After thinking the feature through, we look at our findings, and see that for the most part there's some straight-forward validation needed for the name and the correctness of the field and also a complex validation for the infinite loop protection. As we have thought about our feature and the implications, we can proceed with the next step. Though, don't have the illusion that the thinking is now done, the next steps still require a lot of thought.

Step 2: Analyze what you need

When analyzing the results of step 1, we see there are three kinds of validation we have to solve:

  1. Validation of the field itself (does it have mandatory properties set?)
  2. Validation of the field within the value type it is added to (does it have a unique name within the value type?)
  3. Validation across all value types (does it create directly or indirectly an infinite loop?).

The validation for a) is straight forward, and we have several standard approaches for that: add a validation method to the class or a property itself which signals that the field is valid, and internally the field maintains the value for this by checking itself whenever it changes.
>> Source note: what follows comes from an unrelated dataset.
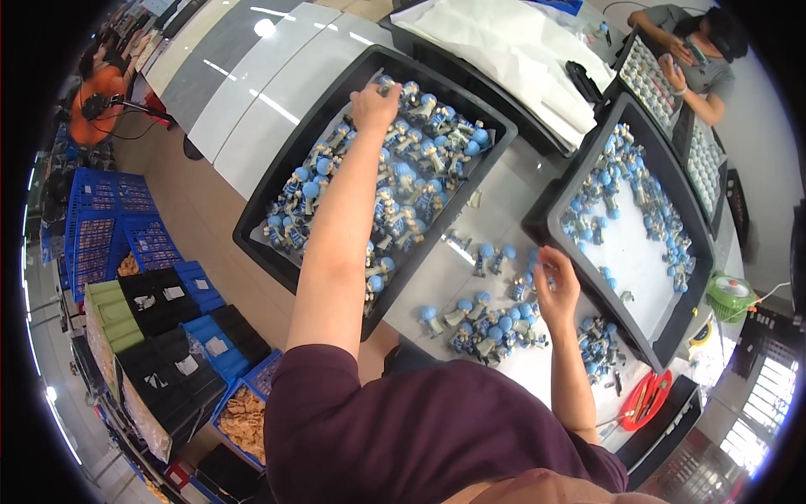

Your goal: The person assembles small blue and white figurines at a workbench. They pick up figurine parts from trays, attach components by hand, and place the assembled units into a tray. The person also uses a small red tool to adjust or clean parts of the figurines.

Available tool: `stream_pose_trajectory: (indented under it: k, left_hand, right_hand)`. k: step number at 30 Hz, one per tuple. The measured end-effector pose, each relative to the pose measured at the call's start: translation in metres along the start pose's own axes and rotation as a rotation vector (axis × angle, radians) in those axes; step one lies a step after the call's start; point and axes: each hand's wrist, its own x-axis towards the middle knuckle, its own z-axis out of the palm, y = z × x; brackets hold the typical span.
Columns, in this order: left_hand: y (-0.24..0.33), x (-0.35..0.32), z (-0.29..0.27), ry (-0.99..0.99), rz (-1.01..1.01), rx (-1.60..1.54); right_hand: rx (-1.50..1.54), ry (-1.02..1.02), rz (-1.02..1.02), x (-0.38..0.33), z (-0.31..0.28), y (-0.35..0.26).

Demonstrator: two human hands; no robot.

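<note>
At the far end of a large black bin (252, 220), my left hand (374, 107) reaches in with its fingers closed round a small figurine (384, 82), partly hidden by them. Many similar figurines (403, 181) fill this bin, with round light-blue heads, blue-and-white bodies and grey lower parts. My right hand (557, 290) is over the table (437, 286), thumb and fingers apart, nothing visible between them. Beside its fingertips is a blue-headed figurine (535, 257). A loose pile of figurines (495, 332) lies just left of that hand.
At right stands another black bin (617, 244) with figurines along its sides. White sheets (504, 59) cover a bin at the back. A red tray (646, 401) of tools and a green fan (729, 296) sit at right. Blue crates (109, 223) stand left; a co-worker (705, 71) sits far right.
</note>
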Motion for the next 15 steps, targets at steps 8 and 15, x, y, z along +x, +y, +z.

There might be others as well, all have their strong points and weak points. As this is a common problem, it's likely that in an earlier feature it already has been solved, so we can leverage that analysis and see if it applies here too.

The validation for b) is similar to a), we simply apply it at the value type level instead of at the field level. We can re-use our analysis results and verify whether it applies here too. Validation for c) is something else though: how to approach this? It depends on what you like most: visual approaches on a white board, or reasoning in theory without images. The key is that you avoid writing code. This is perhaps going to be considered a bad thing in some people's eyes, but it's key here, as writing code makes you fall into the trap that you'll think that the code is what you are trying to express in executable form, but it's not, as you haven't thought of what you want to express in executable form (as you haven't decide what algorithm / data-structure to use!) so you can't possibly write code which represents that.

The problem of c) is at first pretty straight-forward until you discover that it is actually less simple because you have to investigate a lot of different paths and different situations, as the value type VT1 you add the field to might be inside another value type VT2, which is inside another value type VT3 so the field to add isn't allowed to be of type VT1, VT2 and VT3. To find all those paths requires an algorithm which keeps track of all kinds of things, which makes it less easy to implement, maintain and test. So what's there to do?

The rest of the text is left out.